After the demise of Riot, Forrester teamed with former Virgin Steele guitarist Jack Starr and appeared on his 1984 solo album, Out of the Darkness, which featured The Rods rhythm section of Carl Canedy and Gary Bordonaro. This was also the line-up that traveled to France in the summer of 1984 for an appearance at the two-day Breaking Sound Festival in Le Bourget, near Paris, on August 30. Erroneously billed as Virgin Steele in advance of the festival, they played just below headliners Dio and Blue Öyster Cult.

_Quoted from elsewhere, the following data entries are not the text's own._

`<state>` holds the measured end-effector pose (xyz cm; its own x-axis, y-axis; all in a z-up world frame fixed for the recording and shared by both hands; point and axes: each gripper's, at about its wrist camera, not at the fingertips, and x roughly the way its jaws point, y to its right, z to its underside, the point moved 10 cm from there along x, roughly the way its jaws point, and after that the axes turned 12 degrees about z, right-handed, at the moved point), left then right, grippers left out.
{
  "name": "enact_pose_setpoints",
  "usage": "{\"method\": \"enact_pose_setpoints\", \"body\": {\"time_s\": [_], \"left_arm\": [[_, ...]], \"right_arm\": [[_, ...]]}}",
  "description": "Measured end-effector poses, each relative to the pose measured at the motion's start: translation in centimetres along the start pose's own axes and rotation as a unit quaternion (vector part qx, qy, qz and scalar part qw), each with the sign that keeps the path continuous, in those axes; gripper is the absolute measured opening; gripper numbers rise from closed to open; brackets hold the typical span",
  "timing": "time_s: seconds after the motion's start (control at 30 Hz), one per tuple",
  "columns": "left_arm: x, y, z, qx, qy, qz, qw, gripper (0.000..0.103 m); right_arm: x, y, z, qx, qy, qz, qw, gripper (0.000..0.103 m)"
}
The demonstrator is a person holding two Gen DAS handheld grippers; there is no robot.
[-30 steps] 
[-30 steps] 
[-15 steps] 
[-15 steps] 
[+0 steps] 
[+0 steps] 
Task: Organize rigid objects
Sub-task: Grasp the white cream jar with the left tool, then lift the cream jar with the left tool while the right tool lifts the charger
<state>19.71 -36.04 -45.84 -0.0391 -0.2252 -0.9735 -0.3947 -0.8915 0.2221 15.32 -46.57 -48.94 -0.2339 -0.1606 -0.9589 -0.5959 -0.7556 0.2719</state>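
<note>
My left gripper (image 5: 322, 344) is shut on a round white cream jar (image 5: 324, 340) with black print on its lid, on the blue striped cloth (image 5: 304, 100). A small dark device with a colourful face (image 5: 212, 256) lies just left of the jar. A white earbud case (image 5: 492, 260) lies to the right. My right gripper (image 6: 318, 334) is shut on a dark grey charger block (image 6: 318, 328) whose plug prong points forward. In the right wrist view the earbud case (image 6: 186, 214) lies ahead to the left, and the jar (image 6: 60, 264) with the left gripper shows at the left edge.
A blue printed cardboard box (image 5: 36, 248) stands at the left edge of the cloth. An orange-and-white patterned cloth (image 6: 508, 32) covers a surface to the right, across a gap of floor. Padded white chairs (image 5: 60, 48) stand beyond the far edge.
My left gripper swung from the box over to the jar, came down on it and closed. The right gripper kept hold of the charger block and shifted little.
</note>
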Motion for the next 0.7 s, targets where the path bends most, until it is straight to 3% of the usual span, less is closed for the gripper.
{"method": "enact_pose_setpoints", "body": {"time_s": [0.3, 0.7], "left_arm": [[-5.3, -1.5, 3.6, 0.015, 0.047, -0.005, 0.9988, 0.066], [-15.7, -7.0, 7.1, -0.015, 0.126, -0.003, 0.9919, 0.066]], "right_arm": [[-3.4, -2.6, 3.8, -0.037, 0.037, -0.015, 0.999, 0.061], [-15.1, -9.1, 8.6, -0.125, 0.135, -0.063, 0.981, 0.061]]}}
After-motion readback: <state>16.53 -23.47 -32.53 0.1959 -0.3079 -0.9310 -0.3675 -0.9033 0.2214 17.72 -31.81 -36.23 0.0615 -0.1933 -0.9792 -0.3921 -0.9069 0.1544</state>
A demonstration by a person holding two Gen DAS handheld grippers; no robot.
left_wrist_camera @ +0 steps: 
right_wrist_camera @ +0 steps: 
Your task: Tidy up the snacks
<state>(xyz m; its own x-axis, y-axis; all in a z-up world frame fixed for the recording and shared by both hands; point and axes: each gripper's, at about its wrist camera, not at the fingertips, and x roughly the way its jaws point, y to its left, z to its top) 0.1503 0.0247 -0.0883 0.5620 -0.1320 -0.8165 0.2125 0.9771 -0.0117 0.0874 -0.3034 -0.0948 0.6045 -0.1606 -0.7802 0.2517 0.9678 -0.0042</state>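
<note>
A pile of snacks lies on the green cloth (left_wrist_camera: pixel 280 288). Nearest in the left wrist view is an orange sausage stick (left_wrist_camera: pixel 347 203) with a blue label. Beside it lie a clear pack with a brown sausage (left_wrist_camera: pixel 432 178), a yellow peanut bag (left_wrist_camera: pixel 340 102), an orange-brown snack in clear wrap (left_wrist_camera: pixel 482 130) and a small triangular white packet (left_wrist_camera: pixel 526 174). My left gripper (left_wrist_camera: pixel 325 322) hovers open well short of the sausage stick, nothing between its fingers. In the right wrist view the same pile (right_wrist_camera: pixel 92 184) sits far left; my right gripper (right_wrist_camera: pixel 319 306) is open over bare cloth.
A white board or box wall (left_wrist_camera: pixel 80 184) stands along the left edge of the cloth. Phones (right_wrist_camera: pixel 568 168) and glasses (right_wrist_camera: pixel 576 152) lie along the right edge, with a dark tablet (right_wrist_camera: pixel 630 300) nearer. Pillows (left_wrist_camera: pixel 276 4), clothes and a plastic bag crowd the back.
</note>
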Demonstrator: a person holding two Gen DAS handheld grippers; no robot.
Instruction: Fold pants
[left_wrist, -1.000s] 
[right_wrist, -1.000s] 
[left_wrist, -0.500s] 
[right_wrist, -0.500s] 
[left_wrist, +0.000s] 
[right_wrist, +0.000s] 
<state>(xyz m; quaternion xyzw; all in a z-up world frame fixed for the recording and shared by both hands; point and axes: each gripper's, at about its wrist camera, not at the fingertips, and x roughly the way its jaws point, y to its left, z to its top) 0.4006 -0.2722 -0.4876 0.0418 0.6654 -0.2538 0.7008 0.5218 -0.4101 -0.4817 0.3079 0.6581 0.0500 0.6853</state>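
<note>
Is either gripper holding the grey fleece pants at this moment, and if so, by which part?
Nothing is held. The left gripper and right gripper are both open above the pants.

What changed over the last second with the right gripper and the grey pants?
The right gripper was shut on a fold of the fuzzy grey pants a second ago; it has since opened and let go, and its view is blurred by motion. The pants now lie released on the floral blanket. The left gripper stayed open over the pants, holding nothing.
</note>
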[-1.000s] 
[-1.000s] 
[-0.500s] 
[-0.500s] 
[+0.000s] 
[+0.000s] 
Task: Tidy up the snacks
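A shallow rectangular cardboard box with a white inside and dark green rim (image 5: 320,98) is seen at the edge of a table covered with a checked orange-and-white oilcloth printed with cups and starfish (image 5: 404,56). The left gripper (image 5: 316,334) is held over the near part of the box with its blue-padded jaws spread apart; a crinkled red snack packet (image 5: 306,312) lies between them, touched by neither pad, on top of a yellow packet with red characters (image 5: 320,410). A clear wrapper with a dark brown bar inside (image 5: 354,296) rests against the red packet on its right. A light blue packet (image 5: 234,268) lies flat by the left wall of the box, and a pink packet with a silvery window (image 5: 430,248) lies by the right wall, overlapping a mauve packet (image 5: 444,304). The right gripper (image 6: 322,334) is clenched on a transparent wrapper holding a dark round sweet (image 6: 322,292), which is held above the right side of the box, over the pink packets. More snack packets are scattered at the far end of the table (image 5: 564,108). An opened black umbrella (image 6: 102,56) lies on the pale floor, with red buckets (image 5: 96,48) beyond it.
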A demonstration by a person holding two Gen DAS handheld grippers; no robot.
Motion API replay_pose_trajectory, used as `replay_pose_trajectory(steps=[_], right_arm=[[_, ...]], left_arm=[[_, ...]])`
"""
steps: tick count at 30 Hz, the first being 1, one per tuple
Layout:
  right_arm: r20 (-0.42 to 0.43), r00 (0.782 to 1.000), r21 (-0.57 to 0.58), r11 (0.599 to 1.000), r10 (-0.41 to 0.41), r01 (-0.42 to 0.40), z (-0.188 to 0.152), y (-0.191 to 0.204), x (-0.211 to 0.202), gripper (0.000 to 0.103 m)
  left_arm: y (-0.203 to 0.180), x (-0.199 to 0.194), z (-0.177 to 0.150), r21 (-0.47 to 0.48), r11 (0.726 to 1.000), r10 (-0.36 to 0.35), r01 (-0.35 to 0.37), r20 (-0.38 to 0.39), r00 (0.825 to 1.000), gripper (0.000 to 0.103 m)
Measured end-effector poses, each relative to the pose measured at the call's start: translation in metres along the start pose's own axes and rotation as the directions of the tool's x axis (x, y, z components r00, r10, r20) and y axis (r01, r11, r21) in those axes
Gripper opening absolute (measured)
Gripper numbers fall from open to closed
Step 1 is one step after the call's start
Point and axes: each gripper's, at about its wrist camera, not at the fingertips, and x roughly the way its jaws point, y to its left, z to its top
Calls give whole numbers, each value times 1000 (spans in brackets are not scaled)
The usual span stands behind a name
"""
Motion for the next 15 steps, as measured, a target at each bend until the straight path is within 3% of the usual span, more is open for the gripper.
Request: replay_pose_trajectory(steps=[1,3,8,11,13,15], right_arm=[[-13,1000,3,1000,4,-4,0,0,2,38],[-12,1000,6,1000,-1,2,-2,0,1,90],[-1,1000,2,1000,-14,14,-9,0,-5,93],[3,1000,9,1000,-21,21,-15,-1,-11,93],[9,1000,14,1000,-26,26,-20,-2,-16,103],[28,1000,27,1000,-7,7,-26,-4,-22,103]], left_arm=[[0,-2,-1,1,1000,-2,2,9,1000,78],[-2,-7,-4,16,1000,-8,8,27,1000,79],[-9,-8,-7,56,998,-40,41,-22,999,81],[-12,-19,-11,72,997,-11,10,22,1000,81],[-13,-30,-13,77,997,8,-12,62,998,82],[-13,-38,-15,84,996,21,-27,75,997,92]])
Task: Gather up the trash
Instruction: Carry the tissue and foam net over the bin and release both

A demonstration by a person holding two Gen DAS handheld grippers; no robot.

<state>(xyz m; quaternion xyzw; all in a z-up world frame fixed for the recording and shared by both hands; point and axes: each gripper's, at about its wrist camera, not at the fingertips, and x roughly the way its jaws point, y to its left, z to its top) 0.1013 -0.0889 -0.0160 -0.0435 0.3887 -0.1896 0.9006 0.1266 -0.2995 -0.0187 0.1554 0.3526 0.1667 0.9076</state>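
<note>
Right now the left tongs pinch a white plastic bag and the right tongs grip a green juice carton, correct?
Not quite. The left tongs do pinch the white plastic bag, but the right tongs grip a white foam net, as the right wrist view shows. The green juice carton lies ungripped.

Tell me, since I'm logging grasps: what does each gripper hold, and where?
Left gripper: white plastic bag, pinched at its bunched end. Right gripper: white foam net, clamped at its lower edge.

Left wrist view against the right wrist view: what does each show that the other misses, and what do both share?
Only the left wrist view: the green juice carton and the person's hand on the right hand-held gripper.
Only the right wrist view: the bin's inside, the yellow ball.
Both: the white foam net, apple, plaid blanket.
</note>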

Forrester would part ways with Starr after the ill-fated gig and ended up stranded in France for a period of time. He wound up utilizing the months of September and October to record his first solo album, Gone with the Wind, including a cover of The Rolling Stones' "Live with Me", at Studio Max Waldberg in Paris. Released by French indie label Bernett Records, it featured New York guitarist/co-writer Paul Kayen, aka Paul Kane, who had guested on Starr's Out of the Darkness, and was also a member of Aldo Nova's group at the time appearing on his 1985 Twitch album. Gone with the Wind would see a belated American release in 1986 via Shattered Records.

In 1985, Forrester took part in the Combat Records initiated Thrasher project, featuring an all-star cast of mostly New York based musicians, including members of The Rods, Talas, Bible Black, and Dust, contributing vocals to the song "Bad Boys" on the Burning At the Speed of Light album.

Forrester briefly joined an aborted West Coast version of Riot, consisting of guitarist Mark Reale, bassist Van Stavern, and drummer Sandy Slavin, performing live with the band at The Roxy in West Hollywood, California, on April 16 & 18, 1986. Bootleg recordings of both gigs are available for download on numerous sites online.

Still with Paul Kayen as his guitarist/co-writer, Forrester signed a new record deal with Rhino Records subsidiary Rampage and released Even the Score in 1988. The album was recorded at Backdoor Studios in Huntington Station, New York, produced by Chris Pati and engineered by John Tabacco. It was subsequently remixed in Los Angeles. It contained a re-make of "Assume the Position", accompanied by an explicit video, as well as a cover of Mott the Hoople and Bad Company's "Ready for Love".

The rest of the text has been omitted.